00:55 I said worldwide which we often cover,
00:57 but let's talk about the US, and rights,
01:00 this is a nation of rights, right?
01:03 Yeah, I believe so, but, you know,
01:05 when policemen march down the streets in St. Louis
01:08 and say against the protestors, "We own these streets,"
01:12 I'm reminded the fact that no,
01:14 peacefully protesting citizens own these streets,
01:17 and it's the police
01:18 that are servants of the citizenry.
01:20 So, you know,
01:22 I think that we are getting things
01:24 backwards today.
01:25 Absolutely.
01:27 For some reason, we Americans
01:28 are more and more loving authoritarianism.
01:30 Absolutely.
01:32 And that's a problem.
01:33 And you're talking about protesting,
01:34 where I first started...
01:36 My heckle started to rise
01:38 was two administrations ago,
01:41 I think it started because the inauguration
01:43 of George Bush, to name the president,
01:47 was a bit contentious
01:48 and he had to ride instead of walk down to Pennsylvania,
01:52 but shortly after that, they started roping off areas
01:55 sometimes a mile from the event at hand,
01:58 where you could freely speak,
02:00 they were called free speak zones
02:02 only within the enclosure.
02:04 I thought, "Man,
02:06 at the very least it's like 1984,"
02:08 where up is now down,
02:09 you know, the language is changed
02:11 but what amounts to it is free speech is gone
02:14 or at least in principle.
02:17 Yeah, absolutely.
02:20 You know, I think of Christ in junction in Matthew 7:12,
02:23 where he said, "So in everything, do to others
02:29 what you would have them do to you,
02:30 for this sums up the Law and the Prophets."
02:32 Golden rule.
02:33 It's a golden rule,
02:35 and that's a very hard ideal to live up to
02:37 but it's what we are called to do.
02:39 And I'll never forget,
02:40 when I was a kid growing up in 1976,
02:43 Jimmy Carter had just been elected president,
02:45 and my dad was riding in the back of a pick-up truck
02:49 with his best friend
02:50 and his best friend had two guns in his gun rack,
02:54 and a window opened, the slide had opened,
02:56 and I was able to listen to their conversation,
02:58 and his question was, "Well, is Jimmy Carter
03:03 the one to bring about National Sunday laws?"

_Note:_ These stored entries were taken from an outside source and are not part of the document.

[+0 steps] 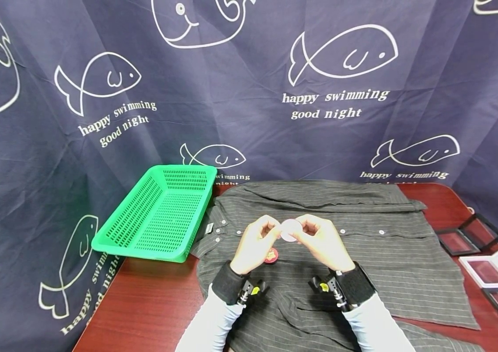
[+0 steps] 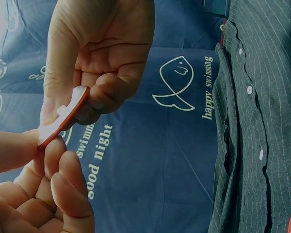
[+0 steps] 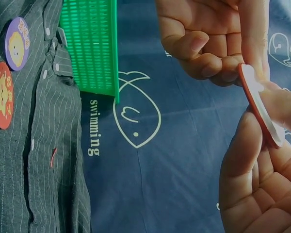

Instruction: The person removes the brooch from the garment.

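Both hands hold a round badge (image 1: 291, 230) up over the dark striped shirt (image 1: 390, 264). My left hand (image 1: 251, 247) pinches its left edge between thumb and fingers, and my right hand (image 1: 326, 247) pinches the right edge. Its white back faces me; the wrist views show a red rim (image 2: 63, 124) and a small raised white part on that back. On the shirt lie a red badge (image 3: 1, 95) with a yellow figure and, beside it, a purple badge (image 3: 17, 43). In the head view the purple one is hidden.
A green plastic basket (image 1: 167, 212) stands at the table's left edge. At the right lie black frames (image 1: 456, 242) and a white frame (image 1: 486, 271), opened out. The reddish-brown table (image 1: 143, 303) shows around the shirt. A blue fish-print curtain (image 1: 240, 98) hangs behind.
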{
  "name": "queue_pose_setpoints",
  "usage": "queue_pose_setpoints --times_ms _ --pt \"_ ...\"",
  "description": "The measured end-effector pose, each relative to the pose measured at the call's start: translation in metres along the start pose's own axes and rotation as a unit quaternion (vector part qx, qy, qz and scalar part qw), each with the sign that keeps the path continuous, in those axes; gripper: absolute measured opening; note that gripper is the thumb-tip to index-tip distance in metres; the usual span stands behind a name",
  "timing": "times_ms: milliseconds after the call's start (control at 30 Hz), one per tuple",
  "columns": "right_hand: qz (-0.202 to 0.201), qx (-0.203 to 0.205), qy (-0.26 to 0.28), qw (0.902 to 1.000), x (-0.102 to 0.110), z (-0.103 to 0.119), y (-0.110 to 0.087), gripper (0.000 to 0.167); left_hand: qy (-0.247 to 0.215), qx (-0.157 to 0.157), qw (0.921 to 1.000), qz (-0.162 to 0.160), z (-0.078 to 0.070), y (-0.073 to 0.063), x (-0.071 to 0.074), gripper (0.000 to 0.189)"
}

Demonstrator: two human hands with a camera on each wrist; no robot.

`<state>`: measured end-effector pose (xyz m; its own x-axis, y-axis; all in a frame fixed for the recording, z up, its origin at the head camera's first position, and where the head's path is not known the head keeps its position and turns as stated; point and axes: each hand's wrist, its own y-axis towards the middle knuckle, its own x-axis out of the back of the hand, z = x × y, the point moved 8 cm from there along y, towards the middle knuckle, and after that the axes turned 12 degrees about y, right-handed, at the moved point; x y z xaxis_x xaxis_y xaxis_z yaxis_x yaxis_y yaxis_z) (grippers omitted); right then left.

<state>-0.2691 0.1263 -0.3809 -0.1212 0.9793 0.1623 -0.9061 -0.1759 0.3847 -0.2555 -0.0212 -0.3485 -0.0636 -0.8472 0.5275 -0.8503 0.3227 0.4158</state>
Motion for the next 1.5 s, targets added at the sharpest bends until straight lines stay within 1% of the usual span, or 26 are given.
queue_pose_setpoints --times_ms 67,233,333,667,900,1067,1333,1433,1500 --pt "-0.001 0.004 -0.002 1.0000 0.000 0.001 0.000 0.007 0.002 0.002 1.0000 0.001 0.007 0.001 -0.003 0.012" --pt "-0.003 0.006 -0.002 1.0000 0.000 0.002 -0.001 0.007 0.005 0.004 1.0000 0.000 0.029 0.004 -0.013 0.012" --pt "-0.004 0.005 -0.002 1.0000 0.000 0.002 -0.001 0.007 0.003 0.005 1.0000 -0.003 0.034 0.004 -0.014 0.012" --pt "-0.009 -0.009 -0.004 0.9999 0.001 0.001 0.000 0.010 -0.005 -0.003 0.9999 -0.013 0.033 0.004 -0.011 0.010" --pt "-0.010 -0.003 0.002 0.9999 0.001 0.005 -0.001 0.010 -0.010 0.005 0.9999 -0.009 0.034 0.005 -0.012 0.011" --pt "-0.010 -0.004 0.007 0.9999 0.001 0.004 -0.001 0.011 -0.011 0.010 0.9998 -0.010 0.034 0.004 -0.010 0.012" --pt "-0.013 -0.007 0.015 0.9998 0.004 0.001 0.000 0.017 -0.017 -0.009 0.9997 -0.014 0.035 0.004 -0.006 0.013" --pt "-0.019 0.001 0.022 0.9996 0.007 0.003 -0.001 0.018 -0.016 -0.009 0.9997 -0.019 0.034 0.004 -0.003 0.014" --pt "-0.025 0.008 0.024 0.9994 0.009 0.005 -0.001 0.019 -0.015 -0.002 0.9997 -0.020 0.034 0.003 -0.002 0.015"
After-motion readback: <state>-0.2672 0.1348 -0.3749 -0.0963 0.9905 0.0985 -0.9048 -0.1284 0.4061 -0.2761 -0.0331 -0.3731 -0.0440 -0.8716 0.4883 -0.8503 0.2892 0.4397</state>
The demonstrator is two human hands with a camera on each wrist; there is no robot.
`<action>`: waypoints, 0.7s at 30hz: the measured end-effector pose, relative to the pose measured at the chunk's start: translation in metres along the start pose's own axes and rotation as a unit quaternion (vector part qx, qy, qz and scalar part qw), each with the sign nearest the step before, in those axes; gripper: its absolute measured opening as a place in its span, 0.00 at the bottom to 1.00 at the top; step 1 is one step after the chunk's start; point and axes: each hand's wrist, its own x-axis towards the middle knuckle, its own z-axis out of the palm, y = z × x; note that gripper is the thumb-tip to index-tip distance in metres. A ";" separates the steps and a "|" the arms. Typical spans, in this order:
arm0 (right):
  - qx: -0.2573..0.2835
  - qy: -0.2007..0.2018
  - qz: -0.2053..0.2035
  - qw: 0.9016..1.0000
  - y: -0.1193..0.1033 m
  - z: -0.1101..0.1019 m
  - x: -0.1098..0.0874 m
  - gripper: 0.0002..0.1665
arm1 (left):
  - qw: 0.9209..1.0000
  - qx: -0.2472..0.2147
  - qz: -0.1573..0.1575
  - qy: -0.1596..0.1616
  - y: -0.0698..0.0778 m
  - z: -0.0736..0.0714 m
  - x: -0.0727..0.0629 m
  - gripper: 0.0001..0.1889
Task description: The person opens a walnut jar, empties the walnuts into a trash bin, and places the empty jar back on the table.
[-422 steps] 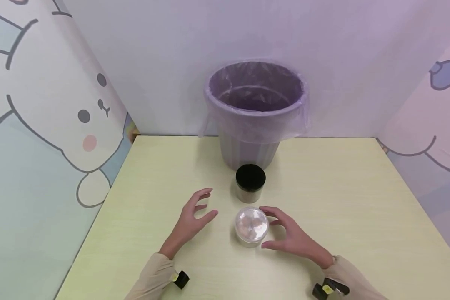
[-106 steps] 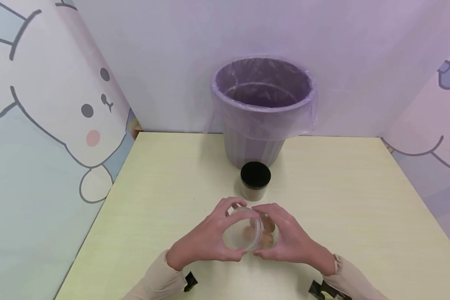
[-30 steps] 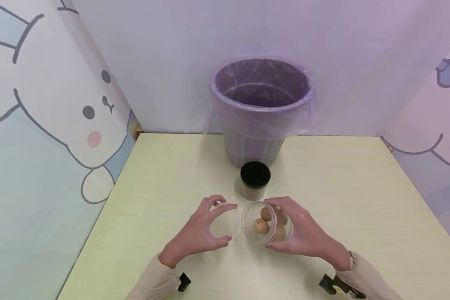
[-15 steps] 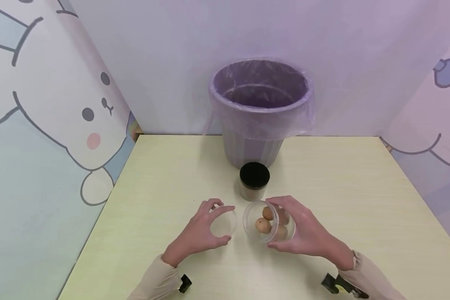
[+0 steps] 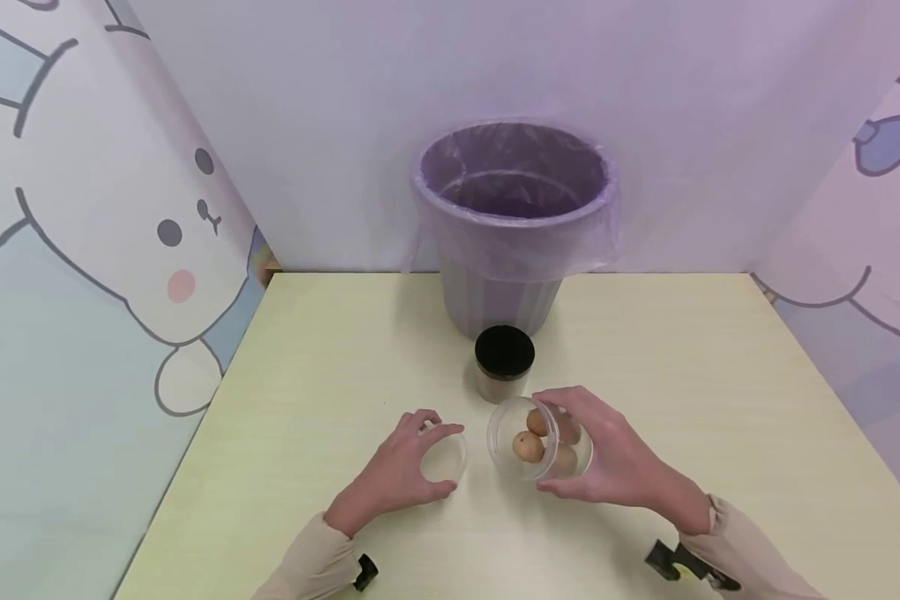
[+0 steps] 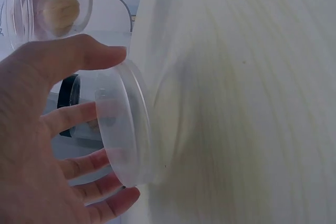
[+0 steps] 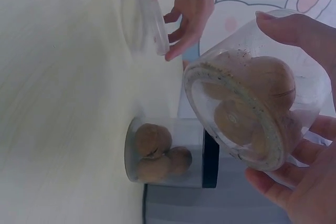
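My left hand (image 5: 390,475) grips a clear plastic lid (image 6: 118,129) by its rim, low over the table and left of centre. The lid is tilted slightly, close to the tabletop in the left wrist view. In my right hand (image 5: 618,454) is a clear plastic jar (image 5: 501,433), its uncovered mouth tipped toward the left hand. Several round, light brown, nut-like things (image 5: 527,447) lie inside it. Dark specks dot the jar's base in the right wrist view. Lid and jar are apart. Just beyond them stands a second clear jar with a black lid (image 5: 505,352), upright.
Behind the black-lidded jar stands a purple-grey bin (image 5: 495,292) lined with a thin plastic bag. More round brown things (image 7: 153,139) show inside the black-lidded jar. The pale wooden table (image 5: 330,350) meets walls at the back and sides.
Over the last seconds the lid came off the jar and the hands parted. Lately the left hand has lowered the lid slightly nearer the table; the jar stays tilted in the right hand.
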 end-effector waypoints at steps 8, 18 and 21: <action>-0.003 0.006 -0.011 1.000 0.001 -0.004 0.002 0.55 | 0.999 0.033 0.003 -0.008 -0.004 0.004 0.002 0.34; -0.010 -0.004 -0.001 1.000 0.000 -0.009 0.005 0.55 | 0.997 0.073 0.004 -0.024 -0.004 0.005 0.004 0.32; -0.016 -0.005 0.000 1.000 0.000 -0.011 0.006 0.56 | 0.996 0.085 0.004 -0.033 -0.005 0.008 0.005 0.32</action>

03:06 And you know, I just thought,
03:07 "Oh, this is typical sport
03:09 among us Seventh-day Adventists, you know?
03:10 Okay, the next president,
03:12 is he the one that's going to bring about Sunday Laws?"
03:14 And I thought that was interesting.
03:18 And then he said this,
03:19 a deep philosophical discussion took place
03:21 about whether or not as Christians,
03:23 we should view our Constitutional right
03:25 as privileges and not as rights
03:28 that we should demand.
03:29 In fact, the conversation awakened something in me,
03:31 and I am glad that my dad being a Lincoln Republican disagreed.
03:35 He basically said that kind of apathy creates a problem.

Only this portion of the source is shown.